Frequent implementation mistakes (and how to avoid them)
-
Mistake: Confusing job descriptions with BCMS roles.
Fix: define BCMS roles explicitly and map them to job titles; do not assume a director title implies incident authority. 1 -
Mistake: No decision rights for high-friction moments.
Fix: document who can authorize emergency procurement, system failover, customer messaging, and third-party escalation. Put it in an authority matrix. 1 -
Mistake: “Communicated” equals “emailed once.”
Fix: store controlled documents, capture acknowledgments, and run exercises that force decisions and escalations. -
Mistake: Alternates exist on paper only.
Fix: alternates attend training and exercises; rotate participation so they build muscle memory. -
Mistake: Third-party dependencies treated as separate from BCMS roles.
Fix: define incident interface roles for critical third parties and keep escalation contacts current. 1
Enforcement context and risk implications
No public enforcement cases were provided for ISO 22301 Clause 5.3 in the source catalog. Practically, the risk shows up as audit nonconformities, delayed incident response, inconsistent communications, and decisions made by the wrong people under pressure. Clause 5.3 is also a “multiplier”: if roles are unclear, testing, maintenance, and continual improvement activities degrade because ownership is ambiguous. 1
Practical 30/60/90-day execution plan
First 30 days (Immediate stabilization)
- Identify BCMS-relevant roles and create the BCMS Roles Register draft.
- Build a first-pass RACI for core BCMS activities and an authority matrix for disruption decisions.
- Get top management review and explicit approval of the decision-rights model.
- Assign primaries and alternates for the most time-sensitive incident roles. 1
By 60 days (Communication and proof of understanding)
- Publish controlled role descriptions/role cards and distribute to role holders.
- Collect role holder attestations and complete role-based briefings.
- Run a tabletop exercise that tests declaration, escalation, third-party engagement, and external communications approvals.
- Capture after-action items and assign owners with due dates in your GRC tracker. 1
By 90 days (Operationalize and make it durable)
- Integrate role updates into HR/change management triggers for relevant positions.
- Ensure third-party incident interface roles exist for critical services and that contact paths are validated.
- Build an audit-ready evidence pack that shows assignment, communication, and understanding end-to-end.
- Schedule recurring governance review of the roles register and authority matrix. 1
Frequently Asked Questions
Do we need a formal RACI to satisfy ISO 22301 Clause 5.3?
ISO 22301 Clause 5.3 does not mandate a RACI, but you must show responsibilities and authorities are assigned, communicated, and understood.

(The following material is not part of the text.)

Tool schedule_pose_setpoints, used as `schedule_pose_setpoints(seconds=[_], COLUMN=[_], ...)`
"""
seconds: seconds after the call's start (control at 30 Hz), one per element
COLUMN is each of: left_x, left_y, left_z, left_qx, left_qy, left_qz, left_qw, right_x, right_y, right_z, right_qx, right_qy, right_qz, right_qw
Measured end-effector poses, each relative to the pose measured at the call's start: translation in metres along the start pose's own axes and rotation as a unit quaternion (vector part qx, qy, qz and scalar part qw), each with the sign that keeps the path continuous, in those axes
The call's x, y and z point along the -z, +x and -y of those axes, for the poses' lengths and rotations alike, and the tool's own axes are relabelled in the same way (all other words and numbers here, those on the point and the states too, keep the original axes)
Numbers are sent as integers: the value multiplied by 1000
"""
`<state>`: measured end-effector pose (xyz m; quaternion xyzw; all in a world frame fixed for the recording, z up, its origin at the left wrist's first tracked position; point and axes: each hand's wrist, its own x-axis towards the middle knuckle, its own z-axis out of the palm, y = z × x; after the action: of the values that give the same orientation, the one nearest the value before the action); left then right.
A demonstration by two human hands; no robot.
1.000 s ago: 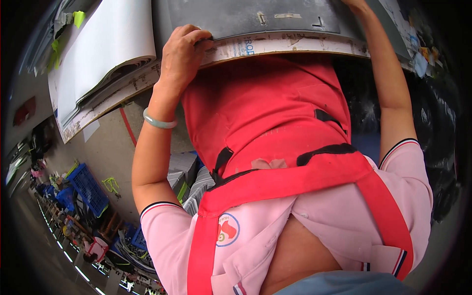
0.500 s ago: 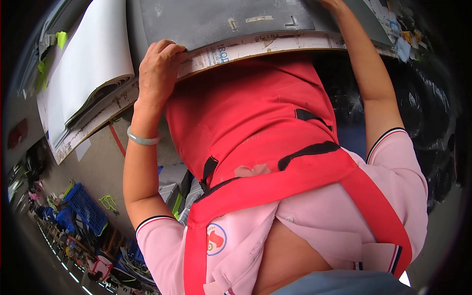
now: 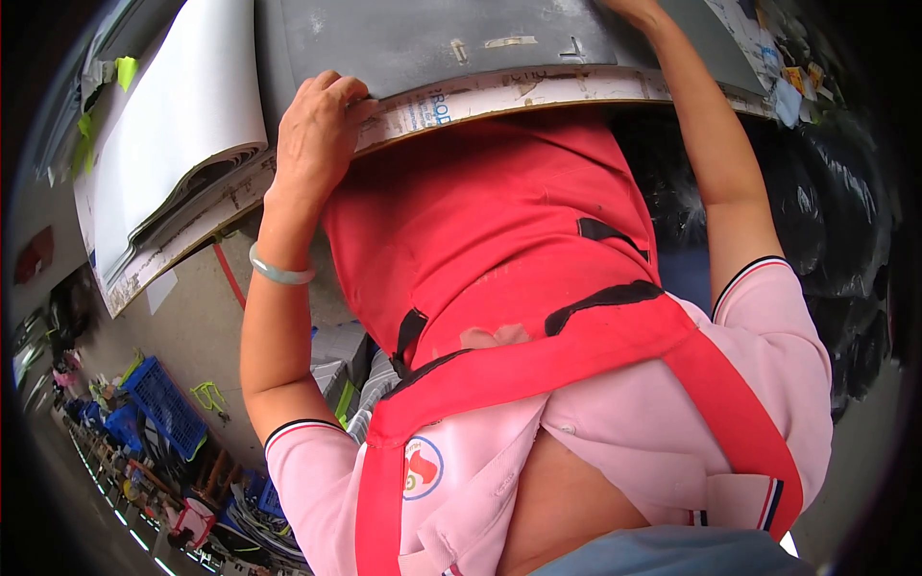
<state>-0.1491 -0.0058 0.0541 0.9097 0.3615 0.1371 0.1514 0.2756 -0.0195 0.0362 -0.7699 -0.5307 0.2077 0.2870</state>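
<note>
My left hand (image 3: 317, 130) is at the near left corner of a dark grey sheet (image 3: 403, 48). Its fingers are bent and drawn together with the thumb, closed on the sheet's edge; the fingertips are partly hidden. The sheet lies on a worktable and has pale scuffs and a strip of tape on top. At the upper edge of the view, my right hand (image 3: 636, 8) reaches over the sheet's far right part, its fingers cut off by the frame.
A thick roll of white sheeting (image 3: 206, 96) lies left of my left hand. The worktable's worn front edge (image 3: 519, 91) runs against my red apron (image 3: 480, 211). Black plastic bags (image 3: 826, 211) are heaped at right, and a blue crate (image 3: 165, 408) stands at lower left.
My right hand has shifted slightly left and up, further out of view. The left hand stays at the sheet's corner, and the whole view has moved a little.
</note>
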Motion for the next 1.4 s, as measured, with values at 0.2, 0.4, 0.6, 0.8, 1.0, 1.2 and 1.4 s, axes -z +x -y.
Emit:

A RACI plus an authority matrix is a straightforward way to produce consistent evidence. 1
What counts as evidence that roles are “understood”?

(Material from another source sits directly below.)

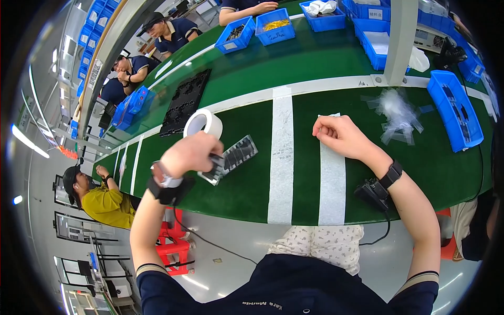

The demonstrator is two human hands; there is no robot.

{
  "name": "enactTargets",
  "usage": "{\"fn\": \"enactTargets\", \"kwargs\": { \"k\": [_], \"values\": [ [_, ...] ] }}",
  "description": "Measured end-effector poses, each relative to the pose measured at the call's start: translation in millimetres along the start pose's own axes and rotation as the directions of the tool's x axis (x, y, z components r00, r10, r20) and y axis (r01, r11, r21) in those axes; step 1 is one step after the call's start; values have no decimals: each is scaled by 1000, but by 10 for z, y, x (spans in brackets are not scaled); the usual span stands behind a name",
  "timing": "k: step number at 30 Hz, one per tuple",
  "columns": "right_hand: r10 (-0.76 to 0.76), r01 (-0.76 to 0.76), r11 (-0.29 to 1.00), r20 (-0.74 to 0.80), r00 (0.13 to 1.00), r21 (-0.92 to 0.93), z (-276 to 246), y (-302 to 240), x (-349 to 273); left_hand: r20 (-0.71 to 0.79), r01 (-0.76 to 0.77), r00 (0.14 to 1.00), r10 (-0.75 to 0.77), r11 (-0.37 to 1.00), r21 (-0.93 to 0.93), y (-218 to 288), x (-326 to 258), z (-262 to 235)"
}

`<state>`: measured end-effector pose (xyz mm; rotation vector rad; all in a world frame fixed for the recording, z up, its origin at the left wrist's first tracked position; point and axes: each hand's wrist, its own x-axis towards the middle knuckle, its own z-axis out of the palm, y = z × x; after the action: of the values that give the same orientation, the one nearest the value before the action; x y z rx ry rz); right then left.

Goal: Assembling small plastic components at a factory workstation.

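My left hand (191,153) grips a clear plastic tray of dark small parts (236,156) by its near end, just above the green conveyor belt (241,194). A white roll of tape (203,124) stands right behind that hand. My right hand (340,136) is closed into a loose fist with nothing visible in it, resting on the belt over a white stripe (332,184). Both wrists wear black bands, and a small black device (374,192) on a cable lies by my right forearm.
A black moulded tray (185,103) lies further up the belt. A heap of clear plastic bags (399,113) lies to the right, beside a blue bin (455,110). More blue bins (275,26) line the far side. Several seated people work to the left and beyond.
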<state>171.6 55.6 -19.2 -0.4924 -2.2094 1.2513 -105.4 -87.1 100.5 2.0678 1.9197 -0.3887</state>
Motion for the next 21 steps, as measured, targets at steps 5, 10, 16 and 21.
{"fn": "enactTargets", "kwargs": {
  "k": [5, 10, 16, 21],
  "values": [
    [24, -24, 1000, 8, 1000, 7, -11, 4, -12, -93, -111, 989, 113, 994, 20, 142, 345, 171],
    [-14, 14, 1000, -15, 1000, 25, 17, 53, -7, -412, -293, 881, 232, 952, -89, 120, 329, 322],
    [-26, 26, 1000, -18, 999, 8, 8, 17, -7, -312, -33, 947, -76, 943, -331, -123, -57, 655],
    [-24, 24, 1000, -14, 1000, 1, 17, 28, -1, -401, 27, 903, -152, 953, -300, -65, -68, 839]
  ]
}}
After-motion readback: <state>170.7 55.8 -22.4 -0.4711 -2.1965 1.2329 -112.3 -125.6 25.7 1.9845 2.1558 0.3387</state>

Auditors typically accept a combination of role-based training/briefings, acknowledgments, and exercise participation where role holders demonstrate decisions. Pair artifacts with interviews to show people can explain their responsibilities and authorities. 1
Does this requirement apply to third parties?
Clause 5.3 applies to your organization, but “relevant roles” includes the people who manage and coordinate critical third parties during disruptions. Define internal ownership, escalation, and communication approvals for third-party incidents. 1
Who in “top management” must approve roles and authorities?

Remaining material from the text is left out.